**Exercise requirements**
Taking the listing below, restate word for word each line from the line with "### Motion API" to the line with "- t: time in", ends included, and stop there.
[Source records]
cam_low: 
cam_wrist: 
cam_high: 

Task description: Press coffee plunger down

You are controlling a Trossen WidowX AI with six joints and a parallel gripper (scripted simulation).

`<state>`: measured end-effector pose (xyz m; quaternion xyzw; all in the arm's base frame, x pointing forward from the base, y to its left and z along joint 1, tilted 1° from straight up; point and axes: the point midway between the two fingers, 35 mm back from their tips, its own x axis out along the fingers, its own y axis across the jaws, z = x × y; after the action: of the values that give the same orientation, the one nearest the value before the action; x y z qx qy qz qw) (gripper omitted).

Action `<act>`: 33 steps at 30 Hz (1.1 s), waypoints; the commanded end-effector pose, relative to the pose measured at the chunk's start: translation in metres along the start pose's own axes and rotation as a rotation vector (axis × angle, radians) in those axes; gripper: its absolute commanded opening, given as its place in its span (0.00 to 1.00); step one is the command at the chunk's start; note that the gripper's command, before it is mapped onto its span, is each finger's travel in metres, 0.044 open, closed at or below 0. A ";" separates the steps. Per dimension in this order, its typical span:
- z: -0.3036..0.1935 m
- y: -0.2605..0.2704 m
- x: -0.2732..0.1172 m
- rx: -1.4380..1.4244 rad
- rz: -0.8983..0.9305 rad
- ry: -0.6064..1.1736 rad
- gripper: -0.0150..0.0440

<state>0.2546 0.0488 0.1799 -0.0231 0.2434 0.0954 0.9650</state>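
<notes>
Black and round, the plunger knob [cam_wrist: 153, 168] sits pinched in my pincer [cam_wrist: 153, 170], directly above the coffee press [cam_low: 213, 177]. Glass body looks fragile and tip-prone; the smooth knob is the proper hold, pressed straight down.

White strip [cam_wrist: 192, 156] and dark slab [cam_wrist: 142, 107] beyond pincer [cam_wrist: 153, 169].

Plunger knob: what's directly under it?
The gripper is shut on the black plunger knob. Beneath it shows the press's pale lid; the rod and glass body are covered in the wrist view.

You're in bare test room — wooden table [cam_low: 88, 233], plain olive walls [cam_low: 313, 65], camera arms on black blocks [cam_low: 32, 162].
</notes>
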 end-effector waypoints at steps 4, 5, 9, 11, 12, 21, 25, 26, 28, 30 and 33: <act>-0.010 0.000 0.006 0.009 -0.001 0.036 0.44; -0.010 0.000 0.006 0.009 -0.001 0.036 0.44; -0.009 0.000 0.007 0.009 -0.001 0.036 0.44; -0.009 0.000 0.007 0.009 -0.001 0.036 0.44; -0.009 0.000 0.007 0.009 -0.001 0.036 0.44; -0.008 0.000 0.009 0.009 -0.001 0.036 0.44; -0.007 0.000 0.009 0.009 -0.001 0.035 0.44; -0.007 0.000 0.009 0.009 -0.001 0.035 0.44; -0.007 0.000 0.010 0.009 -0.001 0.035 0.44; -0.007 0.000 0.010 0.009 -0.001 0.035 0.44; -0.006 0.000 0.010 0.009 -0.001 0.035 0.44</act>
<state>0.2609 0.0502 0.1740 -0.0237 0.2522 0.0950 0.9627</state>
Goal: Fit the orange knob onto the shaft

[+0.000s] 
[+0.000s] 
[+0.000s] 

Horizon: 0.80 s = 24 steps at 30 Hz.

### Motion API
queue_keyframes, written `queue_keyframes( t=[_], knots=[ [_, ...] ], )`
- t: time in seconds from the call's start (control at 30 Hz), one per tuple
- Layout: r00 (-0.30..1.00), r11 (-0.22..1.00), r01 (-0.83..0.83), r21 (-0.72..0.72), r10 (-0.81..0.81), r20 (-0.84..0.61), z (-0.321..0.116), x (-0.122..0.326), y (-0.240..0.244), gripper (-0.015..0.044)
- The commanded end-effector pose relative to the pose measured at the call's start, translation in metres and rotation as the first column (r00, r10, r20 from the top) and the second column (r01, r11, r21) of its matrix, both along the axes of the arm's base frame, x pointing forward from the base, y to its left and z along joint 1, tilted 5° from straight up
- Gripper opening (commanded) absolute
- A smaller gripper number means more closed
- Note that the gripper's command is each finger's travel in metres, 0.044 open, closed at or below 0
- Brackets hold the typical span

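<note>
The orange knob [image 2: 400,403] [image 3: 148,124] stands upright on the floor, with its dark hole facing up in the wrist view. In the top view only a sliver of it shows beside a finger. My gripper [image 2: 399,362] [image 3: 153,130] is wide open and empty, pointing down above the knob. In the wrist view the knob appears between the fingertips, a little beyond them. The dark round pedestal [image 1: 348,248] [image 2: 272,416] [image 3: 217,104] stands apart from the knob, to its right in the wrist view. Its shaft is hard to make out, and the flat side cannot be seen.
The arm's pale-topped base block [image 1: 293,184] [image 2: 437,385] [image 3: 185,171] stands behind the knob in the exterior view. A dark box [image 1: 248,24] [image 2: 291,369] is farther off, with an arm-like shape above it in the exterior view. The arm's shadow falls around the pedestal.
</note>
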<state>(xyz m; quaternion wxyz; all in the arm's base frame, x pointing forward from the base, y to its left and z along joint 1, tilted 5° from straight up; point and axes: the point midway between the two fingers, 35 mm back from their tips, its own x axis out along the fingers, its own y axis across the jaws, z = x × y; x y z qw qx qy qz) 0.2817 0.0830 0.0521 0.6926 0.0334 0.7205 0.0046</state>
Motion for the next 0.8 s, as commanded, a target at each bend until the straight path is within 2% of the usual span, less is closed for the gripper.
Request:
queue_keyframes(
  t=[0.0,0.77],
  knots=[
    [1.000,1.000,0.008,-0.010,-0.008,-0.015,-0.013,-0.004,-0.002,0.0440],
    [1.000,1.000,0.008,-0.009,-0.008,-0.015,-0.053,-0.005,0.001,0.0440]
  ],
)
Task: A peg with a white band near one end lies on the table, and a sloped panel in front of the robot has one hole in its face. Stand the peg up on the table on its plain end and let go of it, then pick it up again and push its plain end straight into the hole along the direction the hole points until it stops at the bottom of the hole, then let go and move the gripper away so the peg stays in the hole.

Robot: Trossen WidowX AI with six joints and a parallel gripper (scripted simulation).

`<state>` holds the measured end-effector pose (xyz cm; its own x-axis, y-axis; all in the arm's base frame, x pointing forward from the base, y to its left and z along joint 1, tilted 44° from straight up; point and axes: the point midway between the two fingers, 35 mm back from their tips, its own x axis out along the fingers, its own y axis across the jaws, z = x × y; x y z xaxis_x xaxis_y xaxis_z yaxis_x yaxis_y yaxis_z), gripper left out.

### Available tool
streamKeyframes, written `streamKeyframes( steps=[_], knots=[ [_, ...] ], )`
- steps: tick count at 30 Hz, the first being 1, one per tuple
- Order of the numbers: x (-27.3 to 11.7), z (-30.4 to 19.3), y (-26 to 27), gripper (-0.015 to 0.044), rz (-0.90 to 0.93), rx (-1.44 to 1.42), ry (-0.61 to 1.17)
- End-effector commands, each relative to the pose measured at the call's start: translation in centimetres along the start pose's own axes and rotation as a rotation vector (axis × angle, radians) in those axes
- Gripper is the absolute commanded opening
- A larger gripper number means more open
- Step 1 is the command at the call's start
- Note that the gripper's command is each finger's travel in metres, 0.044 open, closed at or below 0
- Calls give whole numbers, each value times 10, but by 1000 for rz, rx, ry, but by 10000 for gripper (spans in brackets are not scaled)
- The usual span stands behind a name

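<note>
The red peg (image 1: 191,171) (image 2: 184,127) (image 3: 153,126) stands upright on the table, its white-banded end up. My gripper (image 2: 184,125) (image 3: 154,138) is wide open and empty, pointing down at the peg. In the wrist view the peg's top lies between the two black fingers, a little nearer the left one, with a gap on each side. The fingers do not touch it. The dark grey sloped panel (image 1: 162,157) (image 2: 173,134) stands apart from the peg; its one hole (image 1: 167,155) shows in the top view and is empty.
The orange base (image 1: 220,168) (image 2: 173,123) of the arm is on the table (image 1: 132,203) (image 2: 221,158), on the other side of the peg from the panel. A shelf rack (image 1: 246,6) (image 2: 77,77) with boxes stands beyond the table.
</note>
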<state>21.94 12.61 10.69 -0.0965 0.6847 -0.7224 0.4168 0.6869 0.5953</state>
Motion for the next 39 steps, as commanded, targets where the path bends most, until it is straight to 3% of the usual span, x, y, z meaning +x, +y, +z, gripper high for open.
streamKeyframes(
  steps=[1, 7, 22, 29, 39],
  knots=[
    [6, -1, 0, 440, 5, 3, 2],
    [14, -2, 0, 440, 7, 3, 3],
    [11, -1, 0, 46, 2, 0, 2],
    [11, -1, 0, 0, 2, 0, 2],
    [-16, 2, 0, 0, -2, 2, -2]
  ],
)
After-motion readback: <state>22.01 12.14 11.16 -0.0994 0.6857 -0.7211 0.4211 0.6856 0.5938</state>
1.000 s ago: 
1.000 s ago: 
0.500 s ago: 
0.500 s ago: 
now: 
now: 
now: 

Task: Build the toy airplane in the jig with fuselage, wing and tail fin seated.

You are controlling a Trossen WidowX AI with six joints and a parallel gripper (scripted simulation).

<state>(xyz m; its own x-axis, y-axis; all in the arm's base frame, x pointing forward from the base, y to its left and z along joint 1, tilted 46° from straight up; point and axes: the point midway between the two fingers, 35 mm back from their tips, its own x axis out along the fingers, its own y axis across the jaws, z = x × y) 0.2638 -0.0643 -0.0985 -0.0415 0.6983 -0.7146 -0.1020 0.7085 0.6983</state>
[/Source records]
**Written solution**
### Motion API
queue_keyframes, written `queue_keyframes( t=[_], knots=[ [_, ...] ], )`
- t: time in seconds from the call's start (control at 30 Hz), one per tuple

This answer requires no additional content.